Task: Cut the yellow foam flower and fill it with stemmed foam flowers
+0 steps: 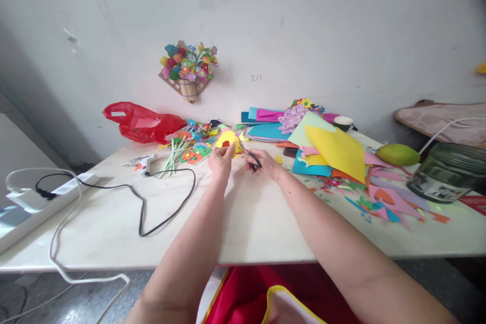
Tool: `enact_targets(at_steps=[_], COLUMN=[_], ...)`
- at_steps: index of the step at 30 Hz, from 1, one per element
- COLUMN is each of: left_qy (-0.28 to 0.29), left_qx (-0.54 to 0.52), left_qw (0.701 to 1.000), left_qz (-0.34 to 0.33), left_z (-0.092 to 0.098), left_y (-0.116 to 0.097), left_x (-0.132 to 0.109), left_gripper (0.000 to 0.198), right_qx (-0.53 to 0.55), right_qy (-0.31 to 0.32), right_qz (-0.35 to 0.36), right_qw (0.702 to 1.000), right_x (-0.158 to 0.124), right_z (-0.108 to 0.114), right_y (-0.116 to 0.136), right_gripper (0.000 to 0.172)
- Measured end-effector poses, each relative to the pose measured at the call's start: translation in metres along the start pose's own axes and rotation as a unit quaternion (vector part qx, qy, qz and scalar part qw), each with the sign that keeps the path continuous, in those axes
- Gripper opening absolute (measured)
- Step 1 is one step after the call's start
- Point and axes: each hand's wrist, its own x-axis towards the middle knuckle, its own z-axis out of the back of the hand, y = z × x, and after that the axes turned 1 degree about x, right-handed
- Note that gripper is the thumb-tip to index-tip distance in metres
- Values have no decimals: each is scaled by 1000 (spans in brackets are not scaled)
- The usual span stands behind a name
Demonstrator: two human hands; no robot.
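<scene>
Near the middle of the table, my left hand (pixel 221 162) pinches a yellow flower cutout (pixel 227 138) that has a dark red patch on it. My right hand (pixel 262 161) is closed around the dark handles of a pair of scissors (pixel 253 158). The blades point up and left, close to the flower's right edge; whether they touch it I cannot tell. Just left of my hands lie orange and green flower cutouts (pixel 192 156) and a bundle of pale green stems (pixel 172 154). Part of the flower is hidden behind my left fingers.
A glue gun (pixel 146 164) with a looping black cord lies left, beside a power strip (pixel 49 207). A red plastic bag (pixel 146 124) sits at the back. Coloured sheets (pixel 336 149), scraps (pixel 383 207), a green mango (pixel 398 154) and a glass jar (pixel 446 172) occupy the right.
</scene>
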Motion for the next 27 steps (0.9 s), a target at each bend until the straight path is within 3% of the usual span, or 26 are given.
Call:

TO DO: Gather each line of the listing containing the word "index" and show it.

WRITTEN ANSWER:
- at_steps: index of the step at 30 Hz, from 1, one per element
- Note that gripper is the thumb-tip to index-tip distance in metres

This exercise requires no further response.